稽古を怠れば、すぐに力は衰える。油断と慢心が最大の敵>。これは二六歳で二〇回目の優勝を果たした朝青龍に大横綱・大鵬が贈った言葉である。〈鍛とは千日(三年間)の稽古、錬とは一万日(三〇年間以上)の毎日欠かさずの練習〉。生涯無敗伝説を持つ剣聖・宮本武蔵が『五輪書』で強調した〈鍛錬〉という言葉も思い浮かんできた。

音楽界の英才教育には〈一万時間の法則〉もある。物心ついた幼児の時から一日三時間、一〇年間休むことなく稽古すれば、約一万時間の練習となる。ピアノやバイオリンの世界コンクールに入選する人の多くは、この手の若き音楽家だという。

いずれもプロ野球クライマックスシリーズ出場を逃した我が愛する巨人軍の選手に贈りたい宝言葉だ。身近には、通算安打世界記録やMBA(米大リーグ)最多安打記録保持者のイチローもいる。今月二二日に四四歳となるイチローにふさわしい言葉は、武蔵流の鍛錬に徹する〝努力の超人〟だろう。

何事も究極は人。己をどう磨くかである。我も週一回の一期一筆道場での鍛錬を、ささやかに続けている。拙文にお付き合いくださっている読者の皆様の寛大な心に深謝である。

第六十八筆「鼠小僧の義賊風説」

〈鼠小僧「義賊」にあらず〉。先月一三日付けの読売新聞文化面に掲載された日本史家・磯田道史さんのエッセイ〈古今をちこち〉には正直、驚いた。一八三二年に処刑された鼠小僧・治郎吉(次郎吉)には、この齢まで義賊と思い込まされていたからである。

相棒の辞書の『義賊』の項目には、義侠心のある盗賊。金持ちから盗んで貧民に分け与えたりした鼠小僧は義賊だと言われている、と記述されているから、なおさらである。

磯田さんは、東京・神田の古本屋街で見つけた鼠小僧にまつわる古文書を解読し、「鼠小僧は実にけしからぬ奴である」と断じている。

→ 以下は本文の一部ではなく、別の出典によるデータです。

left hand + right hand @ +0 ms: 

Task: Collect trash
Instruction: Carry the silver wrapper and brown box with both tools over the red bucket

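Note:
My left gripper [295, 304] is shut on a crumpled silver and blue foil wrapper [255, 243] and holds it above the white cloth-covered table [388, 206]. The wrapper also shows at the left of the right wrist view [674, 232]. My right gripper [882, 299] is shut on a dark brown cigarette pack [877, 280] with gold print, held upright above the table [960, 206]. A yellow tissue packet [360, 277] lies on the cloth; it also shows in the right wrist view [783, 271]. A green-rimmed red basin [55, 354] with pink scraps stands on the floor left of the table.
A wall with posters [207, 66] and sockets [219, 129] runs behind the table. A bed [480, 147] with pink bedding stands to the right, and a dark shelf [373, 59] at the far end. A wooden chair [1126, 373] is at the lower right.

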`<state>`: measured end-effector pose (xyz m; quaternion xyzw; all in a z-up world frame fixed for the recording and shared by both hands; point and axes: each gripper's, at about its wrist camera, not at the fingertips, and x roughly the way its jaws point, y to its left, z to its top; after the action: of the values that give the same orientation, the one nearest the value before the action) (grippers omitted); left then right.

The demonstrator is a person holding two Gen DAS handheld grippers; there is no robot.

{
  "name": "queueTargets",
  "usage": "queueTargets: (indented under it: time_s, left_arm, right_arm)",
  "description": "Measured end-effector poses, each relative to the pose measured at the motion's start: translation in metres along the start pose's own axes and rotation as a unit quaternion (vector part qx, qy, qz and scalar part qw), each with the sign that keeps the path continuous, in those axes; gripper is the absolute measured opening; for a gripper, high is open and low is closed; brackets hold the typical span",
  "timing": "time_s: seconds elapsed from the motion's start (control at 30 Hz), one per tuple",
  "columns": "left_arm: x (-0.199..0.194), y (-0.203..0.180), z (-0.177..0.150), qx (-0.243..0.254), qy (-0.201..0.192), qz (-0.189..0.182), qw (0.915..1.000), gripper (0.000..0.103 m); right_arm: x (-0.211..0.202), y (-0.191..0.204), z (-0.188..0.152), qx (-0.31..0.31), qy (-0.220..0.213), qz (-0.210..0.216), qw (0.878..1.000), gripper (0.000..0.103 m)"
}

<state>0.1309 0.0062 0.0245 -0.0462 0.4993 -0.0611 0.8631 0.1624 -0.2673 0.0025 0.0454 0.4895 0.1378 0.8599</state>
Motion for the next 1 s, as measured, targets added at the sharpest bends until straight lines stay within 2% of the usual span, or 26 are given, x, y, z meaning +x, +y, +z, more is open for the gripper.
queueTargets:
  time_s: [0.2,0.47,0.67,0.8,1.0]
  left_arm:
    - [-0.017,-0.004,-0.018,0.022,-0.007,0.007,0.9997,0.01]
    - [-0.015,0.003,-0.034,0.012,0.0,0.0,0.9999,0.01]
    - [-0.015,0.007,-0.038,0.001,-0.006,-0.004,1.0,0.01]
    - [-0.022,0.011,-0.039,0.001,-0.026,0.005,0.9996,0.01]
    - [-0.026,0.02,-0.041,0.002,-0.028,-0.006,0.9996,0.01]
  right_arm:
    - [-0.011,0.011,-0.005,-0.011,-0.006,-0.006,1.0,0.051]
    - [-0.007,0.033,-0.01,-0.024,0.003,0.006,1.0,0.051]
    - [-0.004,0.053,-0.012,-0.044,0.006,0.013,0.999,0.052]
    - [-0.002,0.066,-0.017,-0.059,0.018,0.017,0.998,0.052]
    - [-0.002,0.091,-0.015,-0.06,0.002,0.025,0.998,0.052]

北町奉行所に提出したという古文書には、鼠小僧は大名屋敷一一九家に侵入。狙った場所は九六%が、女性の居住空間(奥向・長局)だった。磯田さんは「女性の部屋を覗う鼠小僧には偏執性を感じずにはいられない」とも分析している。

盗んだ総額は「三千三百八拾弐両壱分程也」とも、「金一万弐千両程」とも史料に記されているが、「盗金は悉く悪所場・盛場にて遣い捨て」とあり、庶民にばら撒かれた訳ではないという。

鼠小僧の義賊風説は、江戸庶民の権力者への反感から生まれた、というのが真実のようだ。〈人間は自分が信じたいと望むようなことを自分から望んで信じる〉というが、我もそうだったようである。最近は、偽ニュースサイトも世界に氾濫している。鼠小僧の義賊風説の二の舞にならぬよう己を戒めていきたいと思う。